▸ What you should do
Shown below is a listing with pictures; reproduce exactly, and only, the lines between the ones containing "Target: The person" and "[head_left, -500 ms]", inclusive, leaving the pictures out.

▸ Data excerpts
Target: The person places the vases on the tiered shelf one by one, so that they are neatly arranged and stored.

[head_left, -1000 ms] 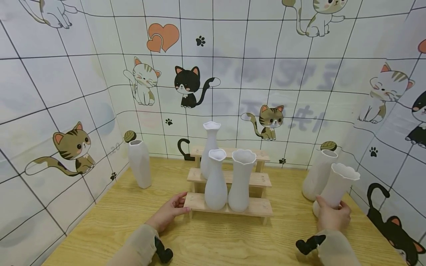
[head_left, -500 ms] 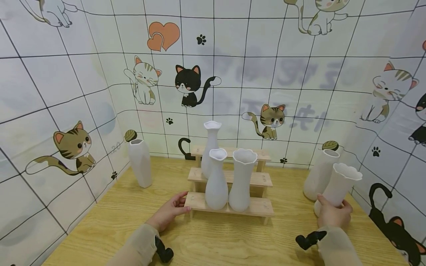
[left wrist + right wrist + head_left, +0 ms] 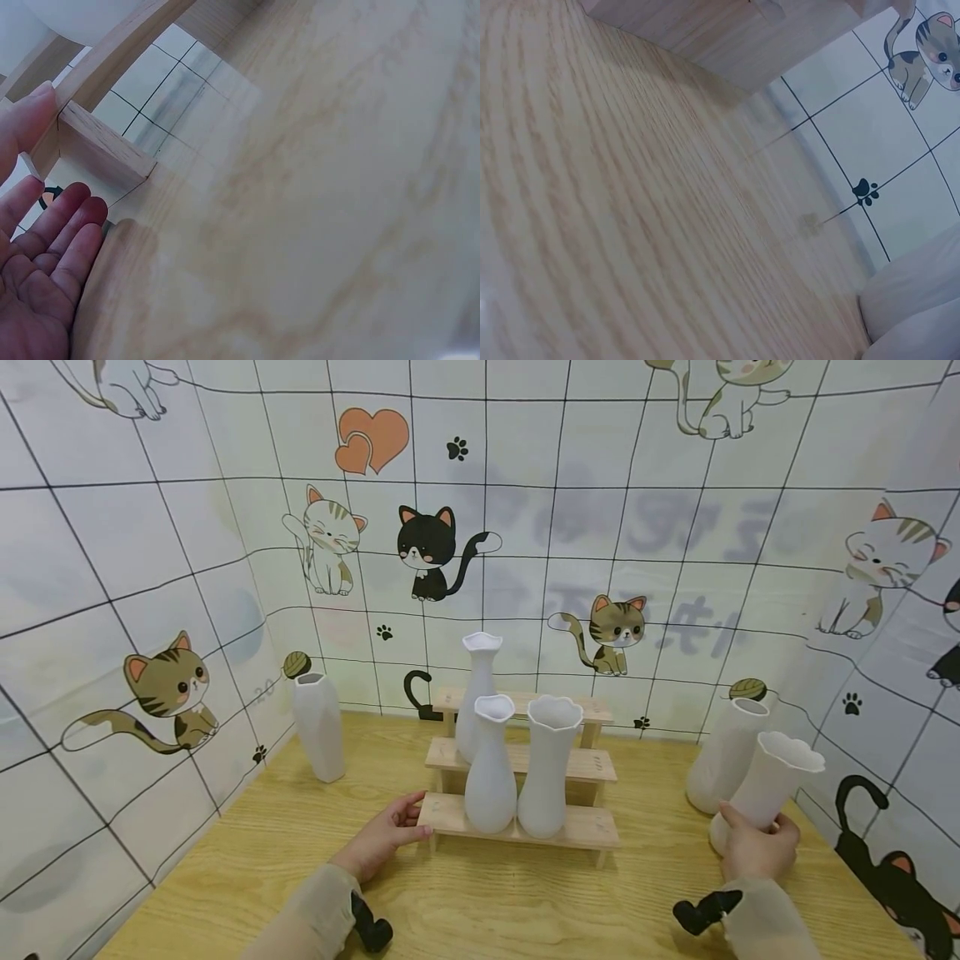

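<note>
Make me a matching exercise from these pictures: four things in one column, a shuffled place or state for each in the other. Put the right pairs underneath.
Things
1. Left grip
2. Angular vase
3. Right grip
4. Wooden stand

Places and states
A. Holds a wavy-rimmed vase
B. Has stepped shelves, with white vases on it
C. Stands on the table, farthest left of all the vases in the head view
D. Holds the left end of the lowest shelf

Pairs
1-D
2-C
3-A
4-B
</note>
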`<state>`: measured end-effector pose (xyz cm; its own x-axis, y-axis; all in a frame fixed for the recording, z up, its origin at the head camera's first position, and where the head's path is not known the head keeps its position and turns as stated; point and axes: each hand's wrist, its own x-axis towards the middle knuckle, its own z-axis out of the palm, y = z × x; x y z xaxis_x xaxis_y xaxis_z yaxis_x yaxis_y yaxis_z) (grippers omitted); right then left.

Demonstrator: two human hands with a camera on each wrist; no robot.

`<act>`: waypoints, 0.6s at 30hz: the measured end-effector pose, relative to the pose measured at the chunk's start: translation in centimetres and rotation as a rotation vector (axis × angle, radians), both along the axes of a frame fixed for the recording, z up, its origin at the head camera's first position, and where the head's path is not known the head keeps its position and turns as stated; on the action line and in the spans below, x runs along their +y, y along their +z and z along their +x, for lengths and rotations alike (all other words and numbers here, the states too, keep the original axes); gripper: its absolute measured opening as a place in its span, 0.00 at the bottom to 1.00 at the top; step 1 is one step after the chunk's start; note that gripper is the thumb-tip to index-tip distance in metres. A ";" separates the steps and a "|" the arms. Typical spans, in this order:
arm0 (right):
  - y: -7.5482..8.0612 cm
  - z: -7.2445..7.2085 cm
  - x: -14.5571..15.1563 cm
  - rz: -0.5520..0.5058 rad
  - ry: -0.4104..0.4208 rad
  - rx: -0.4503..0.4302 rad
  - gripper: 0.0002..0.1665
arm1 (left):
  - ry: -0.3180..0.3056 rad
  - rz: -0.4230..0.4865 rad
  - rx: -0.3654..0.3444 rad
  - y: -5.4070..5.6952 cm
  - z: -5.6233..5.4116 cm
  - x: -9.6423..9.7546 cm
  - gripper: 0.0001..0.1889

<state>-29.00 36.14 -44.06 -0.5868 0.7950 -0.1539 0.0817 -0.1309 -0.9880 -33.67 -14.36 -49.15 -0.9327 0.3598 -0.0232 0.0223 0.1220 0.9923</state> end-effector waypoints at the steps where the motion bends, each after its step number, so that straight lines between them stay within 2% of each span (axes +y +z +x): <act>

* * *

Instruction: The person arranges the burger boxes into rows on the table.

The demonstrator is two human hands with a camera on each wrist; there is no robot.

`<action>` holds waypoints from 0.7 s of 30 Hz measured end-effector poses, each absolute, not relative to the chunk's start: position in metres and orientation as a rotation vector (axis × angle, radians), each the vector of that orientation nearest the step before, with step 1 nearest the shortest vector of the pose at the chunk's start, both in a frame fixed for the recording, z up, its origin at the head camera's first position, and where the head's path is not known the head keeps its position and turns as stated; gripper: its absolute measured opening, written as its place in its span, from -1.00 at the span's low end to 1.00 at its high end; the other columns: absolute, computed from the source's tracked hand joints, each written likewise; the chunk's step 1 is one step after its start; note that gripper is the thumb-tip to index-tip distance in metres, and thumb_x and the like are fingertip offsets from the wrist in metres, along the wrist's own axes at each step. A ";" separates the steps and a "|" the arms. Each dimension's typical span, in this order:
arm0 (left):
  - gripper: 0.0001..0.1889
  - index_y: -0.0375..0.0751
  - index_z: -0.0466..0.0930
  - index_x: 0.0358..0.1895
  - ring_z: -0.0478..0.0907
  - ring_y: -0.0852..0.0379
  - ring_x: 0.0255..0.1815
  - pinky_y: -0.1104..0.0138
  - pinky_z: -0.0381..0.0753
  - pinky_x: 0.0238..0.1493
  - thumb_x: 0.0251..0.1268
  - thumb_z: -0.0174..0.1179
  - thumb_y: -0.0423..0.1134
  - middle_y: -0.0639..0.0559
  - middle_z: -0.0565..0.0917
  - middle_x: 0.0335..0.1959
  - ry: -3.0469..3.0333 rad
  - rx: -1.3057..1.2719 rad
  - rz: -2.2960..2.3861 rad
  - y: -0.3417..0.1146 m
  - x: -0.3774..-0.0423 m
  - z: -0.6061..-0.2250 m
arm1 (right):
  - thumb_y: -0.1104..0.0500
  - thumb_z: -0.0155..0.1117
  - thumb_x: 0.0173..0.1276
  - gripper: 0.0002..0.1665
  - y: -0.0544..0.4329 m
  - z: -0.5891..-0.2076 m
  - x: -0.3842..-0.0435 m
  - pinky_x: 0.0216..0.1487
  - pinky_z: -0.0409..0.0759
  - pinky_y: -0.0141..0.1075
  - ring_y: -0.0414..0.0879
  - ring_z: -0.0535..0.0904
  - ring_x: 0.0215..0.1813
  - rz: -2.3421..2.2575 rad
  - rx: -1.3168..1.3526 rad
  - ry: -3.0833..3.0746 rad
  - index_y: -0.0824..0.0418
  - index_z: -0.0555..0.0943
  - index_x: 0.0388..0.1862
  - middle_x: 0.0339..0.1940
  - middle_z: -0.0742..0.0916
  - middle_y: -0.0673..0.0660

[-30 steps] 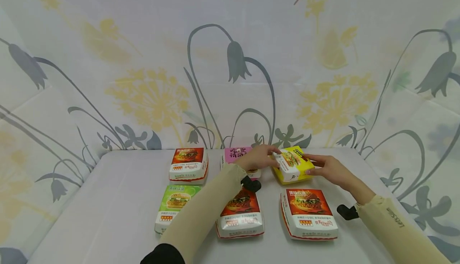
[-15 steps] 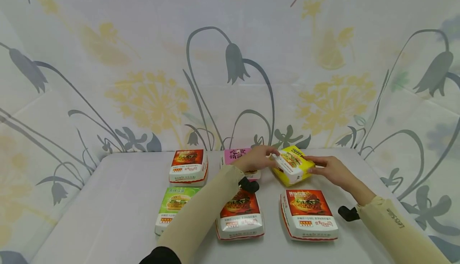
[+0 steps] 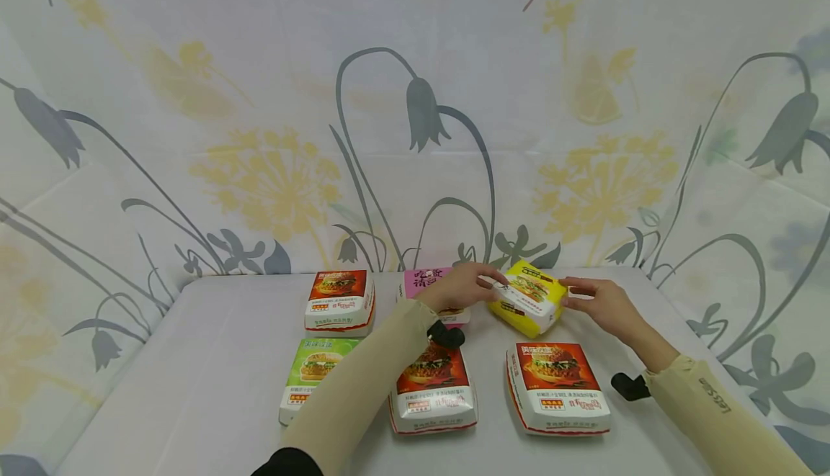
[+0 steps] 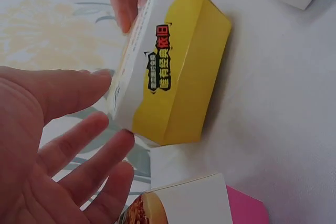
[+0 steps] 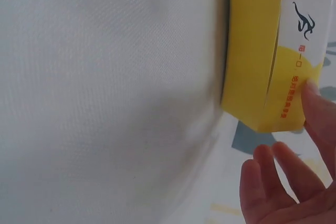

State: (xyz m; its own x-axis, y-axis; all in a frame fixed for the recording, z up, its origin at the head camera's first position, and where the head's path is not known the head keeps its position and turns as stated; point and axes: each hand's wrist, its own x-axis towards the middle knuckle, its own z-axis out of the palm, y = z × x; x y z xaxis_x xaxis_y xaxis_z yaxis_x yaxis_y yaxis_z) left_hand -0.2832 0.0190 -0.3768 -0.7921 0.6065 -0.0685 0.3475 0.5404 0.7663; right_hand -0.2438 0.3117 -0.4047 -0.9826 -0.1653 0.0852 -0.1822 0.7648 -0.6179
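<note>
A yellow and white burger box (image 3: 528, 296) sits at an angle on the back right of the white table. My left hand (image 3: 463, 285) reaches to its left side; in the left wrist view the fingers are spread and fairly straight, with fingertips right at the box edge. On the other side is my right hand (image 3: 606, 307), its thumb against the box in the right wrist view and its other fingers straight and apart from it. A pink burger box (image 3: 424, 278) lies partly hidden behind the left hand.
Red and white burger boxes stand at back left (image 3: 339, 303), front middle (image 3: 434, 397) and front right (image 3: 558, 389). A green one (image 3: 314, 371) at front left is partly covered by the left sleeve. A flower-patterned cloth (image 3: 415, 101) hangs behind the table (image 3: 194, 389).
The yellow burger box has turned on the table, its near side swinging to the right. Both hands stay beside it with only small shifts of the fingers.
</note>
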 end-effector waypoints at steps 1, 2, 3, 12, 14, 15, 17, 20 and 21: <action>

▸ Result
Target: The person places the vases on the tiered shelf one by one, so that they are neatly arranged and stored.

[head_left, -1000 ms] 
[head_left, -500 ms] 

For this exercise, nothing more is required.